7月14日に公開されたばかりの宮崎駿監督のジブリ作品、「君たちはどう生きるか」をさっそく観てきました。ジブリとしては事前情報を仕入れずに見て欲しいということなので、まだ観てない方はこの先は読まれないほうが良いかもしれません。もっとも、アオサギについての感想なので映画の内容にはほとんど触れていません。
というわけで、この映画、日本語のタイトルは上のとおりなのですが、英語版のタイトルは「The boy and the heron(少年とアオサギ)」と、これはもう他に想像しようがないほど単刀直入です。実際、少年とアオサギを中心に物語りが展開していきます。ただ、映画のポスターを見て勝手にイメージを膨らませると間違いなく裏切られます。私は多少なりともどこか神秘性があって先輩感のあるキャラクターを想像していたのですが、本編ではトリックスターのような役回りでしたね。まあでもあれだけデフォルメされていると、アオサギを見ているという意識はほとんどなく、自分のもっているイメージとのギャップに戸惑うことはありませんでした。顔は黒色の部分がアオサギというよりナンベイアオサギ(Cocoi Heron)のようでしたし、あの飛びながら魚を掬い取るというハサミアジサシ風の採餌方法はちょっとあり得ないかなと。まあアオサギのことですからひょっとするとやりかねないかもしれませんけど。逆に、アオサギらしさを感じたのは、中の人をゴクンと一呑みにしモノが喉を通っていくときの表現、それと何より主人公の部屋の窓から飛び立つ場面が印象的でした。飛び立つ前に脚を屈めてやや腰を落とすあのモーション、あっ、それちょっとやばいのではと思ったら案の定でした。あの予感の感じさせ方は実際にアオサギをよく観察していないと描けないものだと思います。

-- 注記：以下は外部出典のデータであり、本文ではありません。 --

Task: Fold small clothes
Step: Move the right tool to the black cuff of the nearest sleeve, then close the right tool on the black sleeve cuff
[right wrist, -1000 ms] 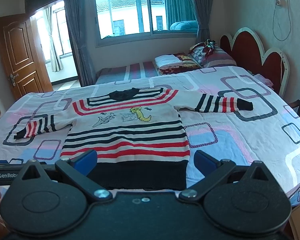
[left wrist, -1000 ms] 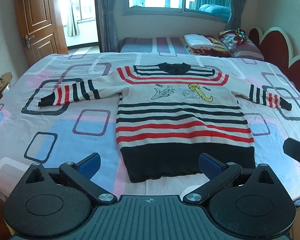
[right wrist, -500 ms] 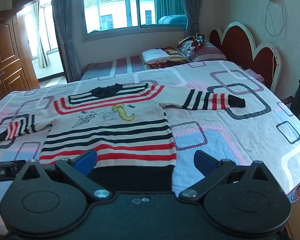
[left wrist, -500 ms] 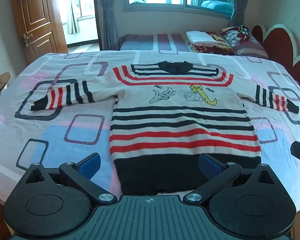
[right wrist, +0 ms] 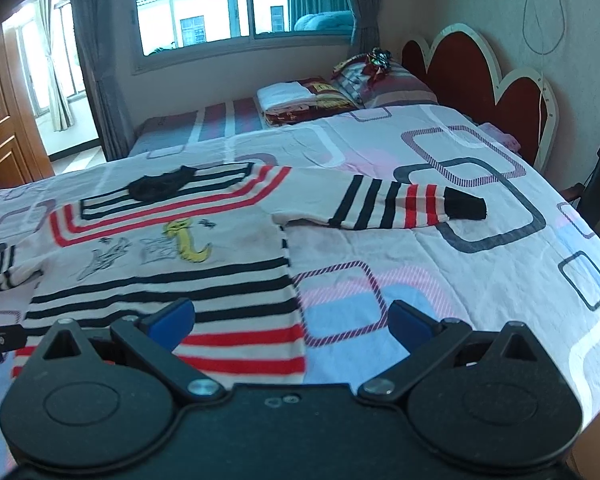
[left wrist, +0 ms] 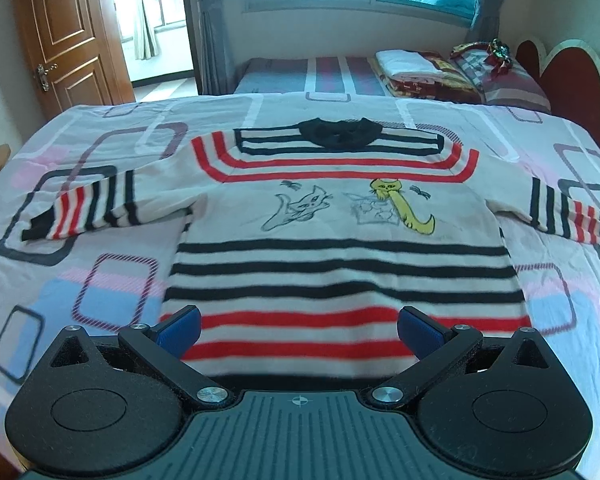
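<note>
Your left claw (left wrist: 298, 330) and right claw (right wrist: 290, 320) both gape wide, empty, above the striped sweater's (left wrist: 340, 240) hem on the bed (right wrist: 460, 240).

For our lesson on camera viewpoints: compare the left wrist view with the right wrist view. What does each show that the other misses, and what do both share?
Only the left wrist view shows the sweater's left sleeve in full and the door handle. Only the right wrist view shows a cable hanging on the wall and the right sleeve's black cuff in full. Both share the striped sweater lying flat on the bedspread, the window, the red headboard, and an open claw in the foreground: left claw, right claw.
</note>
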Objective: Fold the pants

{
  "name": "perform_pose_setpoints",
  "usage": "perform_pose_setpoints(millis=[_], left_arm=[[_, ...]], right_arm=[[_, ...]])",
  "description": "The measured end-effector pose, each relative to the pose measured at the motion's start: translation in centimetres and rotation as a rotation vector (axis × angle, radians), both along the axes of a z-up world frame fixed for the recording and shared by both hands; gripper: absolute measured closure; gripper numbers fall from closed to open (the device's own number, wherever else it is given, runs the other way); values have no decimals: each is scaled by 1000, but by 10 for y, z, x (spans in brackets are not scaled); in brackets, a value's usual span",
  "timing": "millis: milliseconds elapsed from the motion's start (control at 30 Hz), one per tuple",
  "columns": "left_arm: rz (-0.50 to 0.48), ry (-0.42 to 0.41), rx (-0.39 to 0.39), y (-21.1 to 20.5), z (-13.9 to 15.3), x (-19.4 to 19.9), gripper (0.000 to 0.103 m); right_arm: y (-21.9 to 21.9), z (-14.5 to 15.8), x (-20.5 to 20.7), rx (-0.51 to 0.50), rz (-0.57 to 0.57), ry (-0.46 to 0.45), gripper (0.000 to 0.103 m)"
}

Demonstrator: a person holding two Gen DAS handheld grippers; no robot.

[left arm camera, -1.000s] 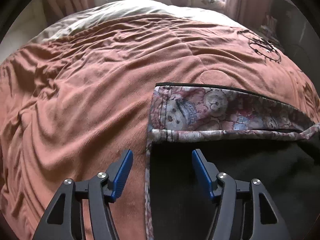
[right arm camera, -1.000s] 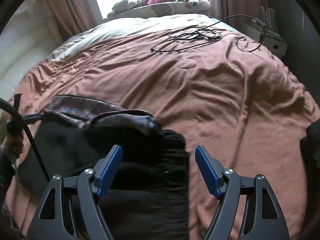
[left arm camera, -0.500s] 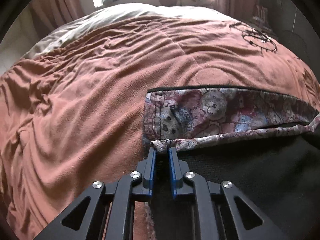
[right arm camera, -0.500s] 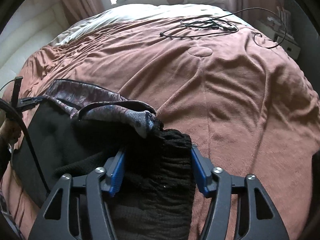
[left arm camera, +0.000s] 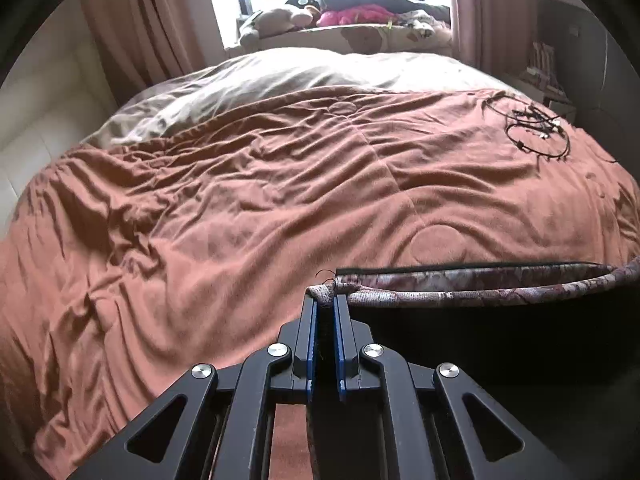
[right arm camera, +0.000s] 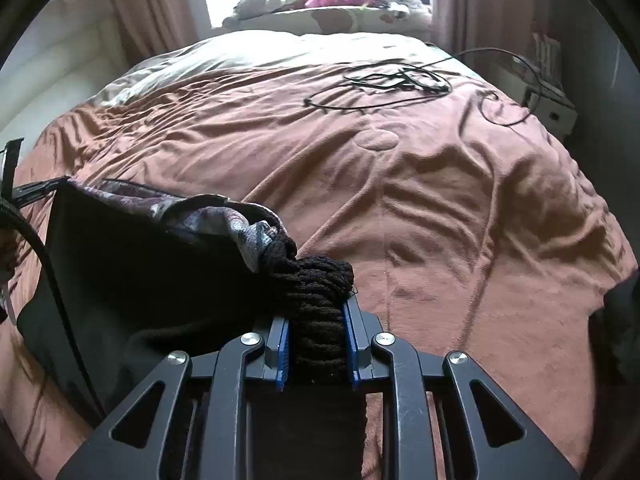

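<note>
Black pants (left arm camera: 500, 352) with a patterned bear-print lining (left arm camera: 472, 284) lie on a rust-brown bedspread (left arm camera: 240, 208). My left gripper (left arm camera: 325, 300) is shut on the pants' left top corner and holds the patterned edge lifted. My right gripper (right arm camera: 316, 304) is shut on a thick bunch of black ribbed fabric (right arm camera: 316, 280) at the pants' right corner, lifted off the bed. The black pants (right arm camera: 132, 272) hang stretched between the two grippers, and the left gripper shows at the left edge of the right wrist view (right arm camera: 24, 192).
A tangle of black cable (right arm camera: 384, 84) lies on the far right of the bed; it also shows in the left wrist view (left arm camera: 536, 128). Pillows and stuffed toys (left arm camera: 340, 16) sit by the window. A nightstand (right arm camera: 548, 100) stands at the right.
Both grippers went from open to shut on the pants' corners. They have since lifted the held edge off the bed, so the lining now appears as a thin strip.
</note>
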State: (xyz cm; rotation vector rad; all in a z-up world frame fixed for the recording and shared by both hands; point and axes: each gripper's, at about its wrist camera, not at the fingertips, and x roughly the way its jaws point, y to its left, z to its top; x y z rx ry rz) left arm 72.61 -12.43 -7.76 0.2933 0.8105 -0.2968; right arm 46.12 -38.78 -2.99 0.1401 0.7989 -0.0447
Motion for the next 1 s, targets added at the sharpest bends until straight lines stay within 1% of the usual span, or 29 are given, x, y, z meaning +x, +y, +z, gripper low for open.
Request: perform_pose_setpoints(millis=[100, 200, 333, 400, 533, 567, 600, 633, 667, 700, 733, 767, 867, 933, 1000], left_arm=[[13, 11, 21, -8, -6, 13, 94], [29, 47, 45, -16, -21, 30, 94], [60, 85, 51, -22, -42, 49, 94], [67, 100, 52, -25, -51, 55, 94], [80, 125, 41, -27, -62, 60, 93], [83, 137, 50, -29, -65, 62, 88], [92, 143, 70, -30, -67, 64, 85], [100, 134, 86, -30, -67, 64, 76], [111, 122, 102, -30, -65, 65, 62], [126, 108, 117, -28, -62, 64, 56], [145, 101, 119, -23, -58, 64, 44], [164, 102, 102, -17, -53, 63, 39], [165, 108, 47, -1, -41, 56, 38], [169, 109, 45, 9, -33, 47, 38], [165, 119, 21, 18, -27, 39, 38]], right_arm=[[-1, -2, 8, -3, -21, 15, 84], [-1, -6, 19, 8, -41, 39, 84], [2, -12, 35, -9, -51, 62, 84], [6, -16, 41, -34, -54, 71, 84], [9, -23, 48, -49, -66, 74, 83], [9, -25, 50, -49, -71, 75, 83], [8, -26, 51, -53, -80, 75, 79], [7, -27, 53, -52, -90, 75, 73], [5, -28, 54, -40, -92, 75, 65], [4, -29, 55, -34, -90, 71, 60], [3, -28, 54, -47, -102, 69, 47], [0, -26, 51, -45, -109, 62, 39], [-7, -18, 37, 28, -93, 24, 38], [-10, -13, 27, 40, -98, 9, 38], [-13, -8, 17, 58, -93, -1, 38]])
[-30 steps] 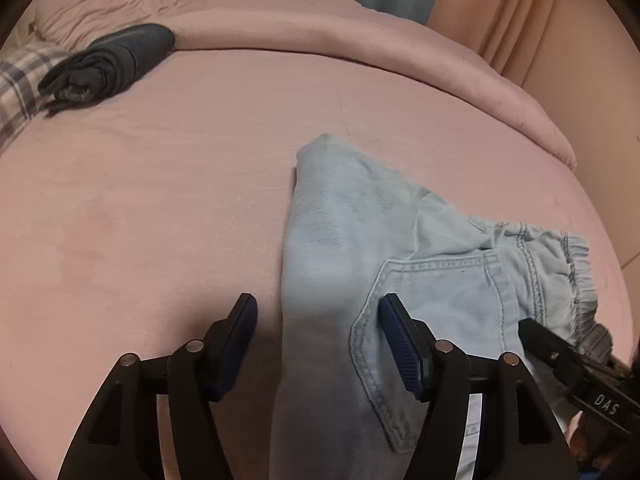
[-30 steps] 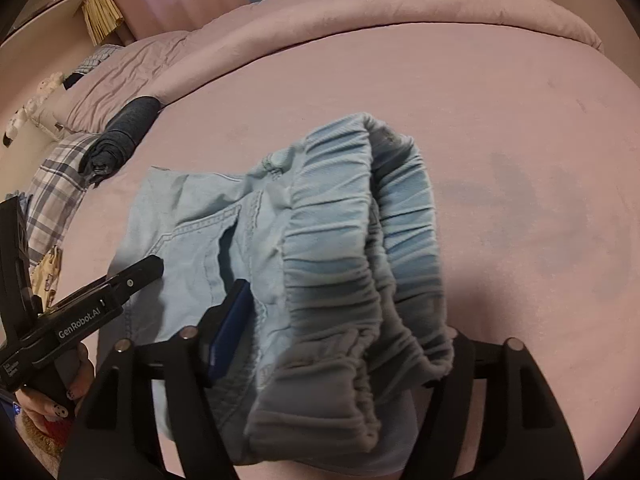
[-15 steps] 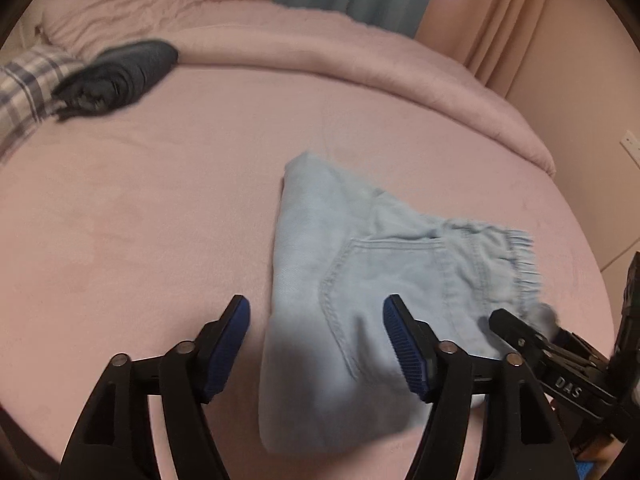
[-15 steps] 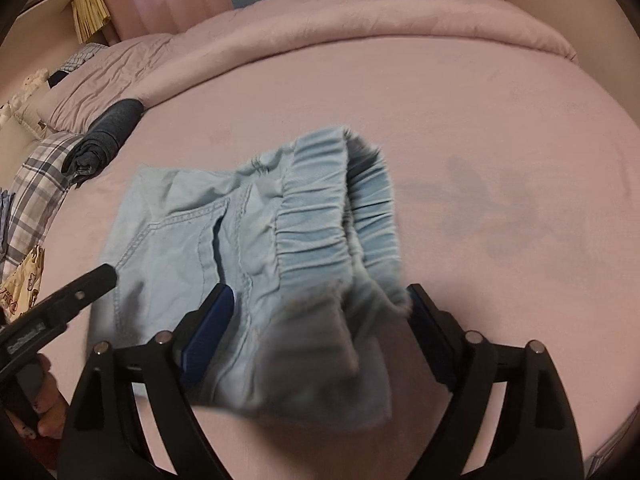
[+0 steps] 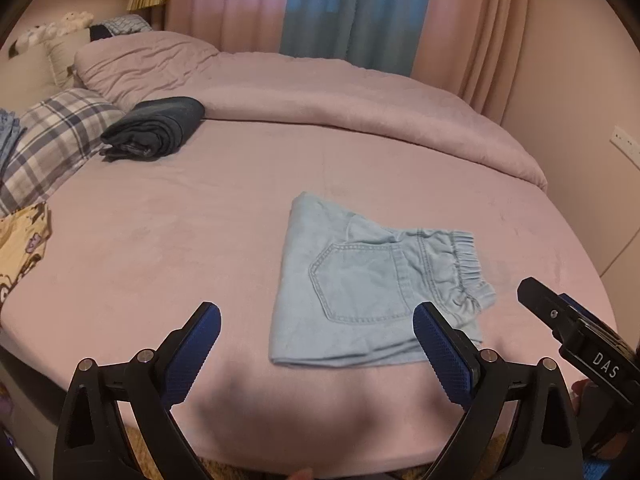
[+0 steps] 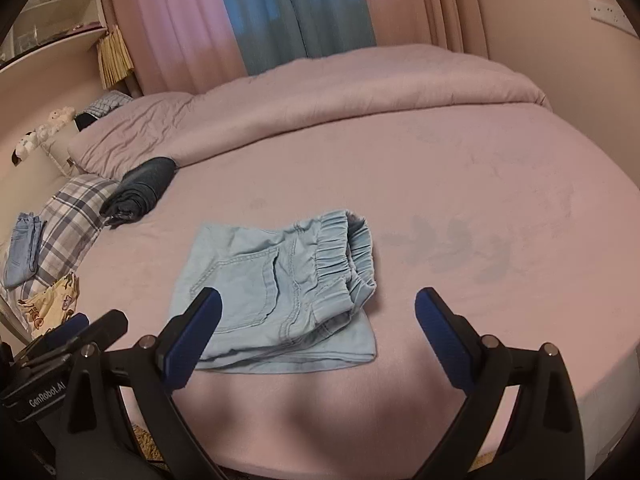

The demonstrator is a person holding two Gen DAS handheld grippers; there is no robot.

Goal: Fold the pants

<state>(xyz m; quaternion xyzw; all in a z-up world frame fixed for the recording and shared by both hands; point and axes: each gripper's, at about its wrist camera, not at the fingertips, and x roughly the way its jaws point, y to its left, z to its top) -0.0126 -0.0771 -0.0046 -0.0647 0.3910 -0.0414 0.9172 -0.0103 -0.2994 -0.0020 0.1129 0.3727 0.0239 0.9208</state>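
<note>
The left gripper [image 5: 316,336] hangs nearest, above the near edge of the bed [image 5: 160,240], its blue pads [image 5: 440,352] spread wide apart with nothing between them. The right gripper [image 6: 316,320] is likewise spread wide and empty; its left pad overlaps the near corner of the pants in the right wrist view, though whether it touches the cloth cannot be told. Each gripper shows at the edge of the other's view.

Just beyond the grippers, the pants [image 5: 360,288] lie folded into a compact, roughly square bundle flat on the pink sheet, free of both grippers. They are pale blue denim, with a back pocket [image 5: 360,280] facing up and the gathered elastic waistband [image 6: 344,248] bunched along the right side.

Farther back on the left, a yellow printed cloth [image 5: 20,248] sits at the bed's edge, then a plaid pillow [image 5: 60,140] with a small pair of jeans [image 6: 22,248] on it. A dark rolled garment [image 5: 160,126] rests against the pillow, well apart from the pants. Behind it a pink duvet [image 5: 340,100] is heaped across the bed's far side. Pink and blue curtains [image 5: 320,4] hang beyond.
</note>
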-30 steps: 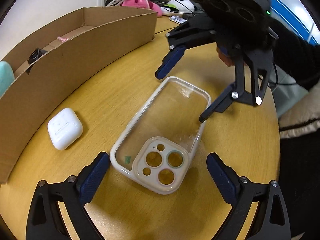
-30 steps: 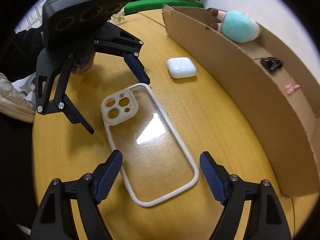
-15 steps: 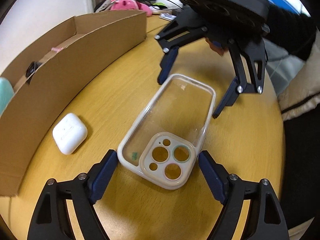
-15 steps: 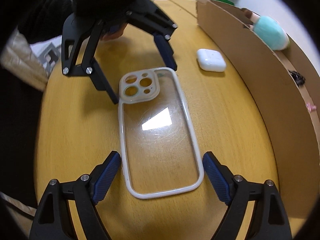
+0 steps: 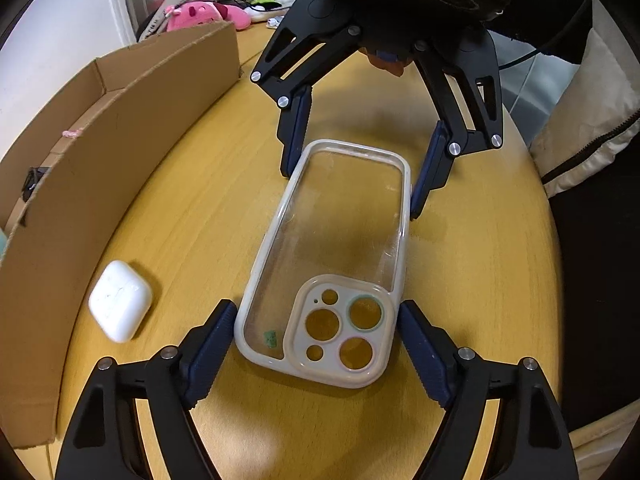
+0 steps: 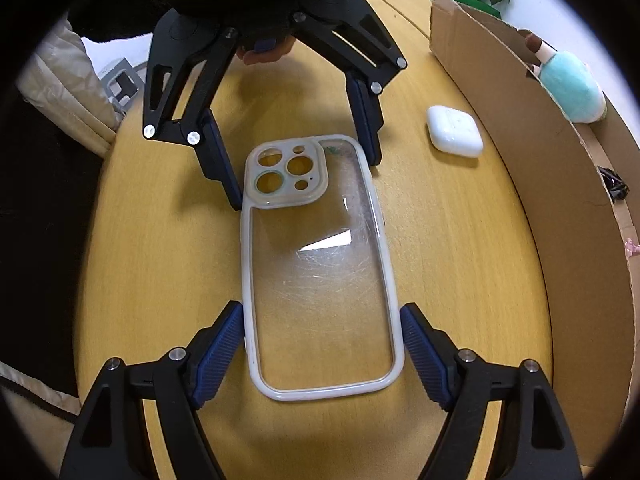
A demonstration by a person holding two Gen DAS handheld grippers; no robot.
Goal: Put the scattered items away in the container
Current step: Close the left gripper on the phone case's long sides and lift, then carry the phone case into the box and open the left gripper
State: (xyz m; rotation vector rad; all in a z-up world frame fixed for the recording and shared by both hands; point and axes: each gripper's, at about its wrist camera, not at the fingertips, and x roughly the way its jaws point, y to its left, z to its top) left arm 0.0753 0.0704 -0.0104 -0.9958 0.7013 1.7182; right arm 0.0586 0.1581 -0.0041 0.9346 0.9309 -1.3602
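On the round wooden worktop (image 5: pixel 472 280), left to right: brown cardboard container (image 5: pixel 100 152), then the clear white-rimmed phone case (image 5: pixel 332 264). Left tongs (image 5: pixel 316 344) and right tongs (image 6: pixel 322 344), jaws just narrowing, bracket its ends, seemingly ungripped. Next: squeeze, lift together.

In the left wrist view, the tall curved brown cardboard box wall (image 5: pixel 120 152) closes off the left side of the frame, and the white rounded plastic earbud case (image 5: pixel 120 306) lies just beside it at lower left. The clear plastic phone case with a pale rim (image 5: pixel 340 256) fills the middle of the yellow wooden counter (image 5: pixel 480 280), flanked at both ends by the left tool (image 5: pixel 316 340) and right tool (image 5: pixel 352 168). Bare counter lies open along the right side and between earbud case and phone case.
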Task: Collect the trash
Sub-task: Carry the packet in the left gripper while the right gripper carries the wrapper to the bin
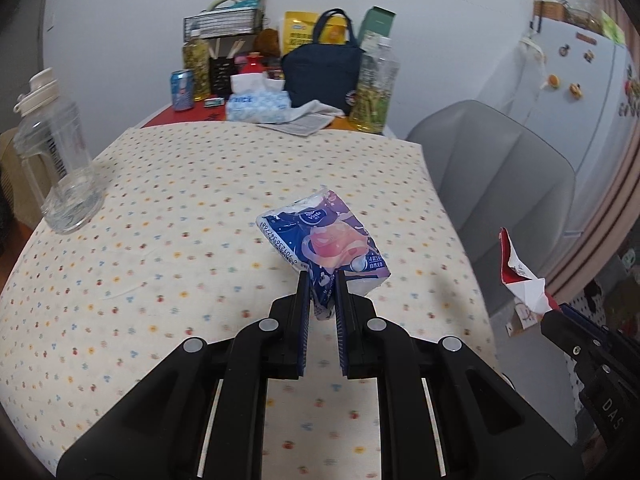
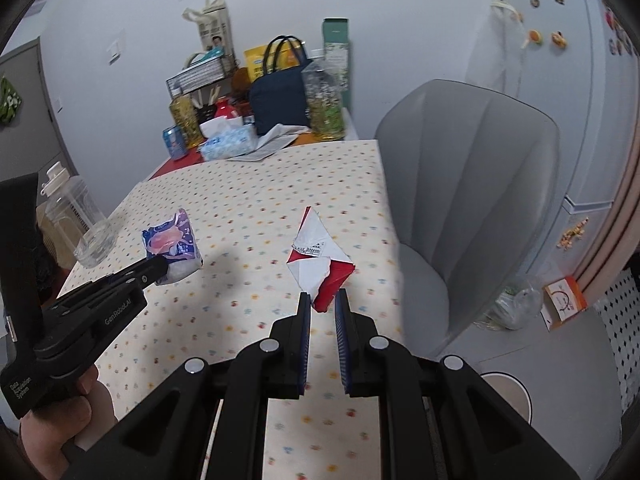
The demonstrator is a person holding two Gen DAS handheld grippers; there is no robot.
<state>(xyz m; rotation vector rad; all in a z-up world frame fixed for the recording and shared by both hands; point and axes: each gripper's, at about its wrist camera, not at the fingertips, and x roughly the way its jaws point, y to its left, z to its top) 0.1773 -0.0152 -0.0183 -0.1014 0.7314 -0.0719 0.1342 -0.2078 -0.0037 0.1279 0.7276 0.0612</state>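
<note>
Over the counter (image 1: 160, 216): both bits of trash are already picked up — nothing loose left on the dotted cloth that I can spot.
Left tool (image 1: 322, 280): clamped on the blue tissue packet (image 1: 320, 236), held in the air.
Right tool (image 2: 322, 298): pinching the red-and-white carton scrap (image 2: 324, 264), also lifted.
Left to do: drop both in a bin — can't see one for sure.

Soft, even indoor light, faint shadows on the worktop (image 2: 248, 216), strong fisheye bending and dark vignetted corners.
</note>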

さて、問題はなぜアオサギなのかといういうことですね。あの鳥がアオサギでなければならい理由は映画では説明されてませんし、もしかしたらとくに理由はなく他の鳥や生きものでも良かったのかもしれません。ただ、古来、異世界を結ぶ役割には往々にして鳥が選ばれてきたことを思うと、ヘビやバッタやクジラを登場させるよりはアオサギのほうが理にかなっているのかなとは思います。けれども、私としてはそれが他の鳥でなくなぜアオサギなのかという部分にどうしても拘りたい。ひとつの推測としては、鷺を「路」+「鳥」とみなすことで、主人公に進むべき道を指し示す役として選ばれたのかなと。これについては、Twitterの@_a_n_o_a_nさんが私の昔の記事を発掘してくれたお陰で気付くことができました。ありがとうございます! その記事「鷺の漢字」では鷺の漢字の成り立ちについて白川静著「常用字解」を引用しています。
各はさい(注1)(神への祈りの文である祝詞を入れる器)を供えて祈り、神の降下を求めるのに応えて、天から神が下ることをいう。それに足を加えた路は、神の降る「みち」をいう。[説文]二下に「道なり」とある。異族の人の首を持ち、その呪力(呪いの力)で邪霊を払い清めたところを道といい、道路とは呪力によって祓い清められたみちをいう。
(注1):「さい」という字はアルファベットのUの真ん中にはみ出さないように横棒を引いた形。
道は道でもただの道ではなく神聖な意味が込められているのですね。このことは「古事記」に鷺が登場する場面からもはっきりうかがい知ることができます。アメノワカヒコという神様の葬儀の場面で、サギは箒をもち穢れを掃き清める役を受けもっているのです。そうであれば、映画のアオサギも異世界とつながる道を掃き清め、通れるよう道案内する役だったのかなとも思われてきます。もっとも、漢字で示される鷺という字はサギ類の総称であってアオサギとは限りません。古事記に現れる鷺は、その役回りを考えるとむしろ清廉潔白なイメージのあるシラサギが想定されていたと見るほうが自然でしょう。けれども、シラサギはキャラクターとしては融通が利かないというか、どうしても「白き衣の者に導かれ…」みたいなありきたりな展開になりがちです。そこへいくとアオサギは善にも悪にもなり得ますし、多面的な役を変幻自在にこなすことができます。トリックスターとしてはまさに打ってつけのキャラクターと言えるかもしれません。アオサギ、名役者としての本領発揮といったところでしょうか。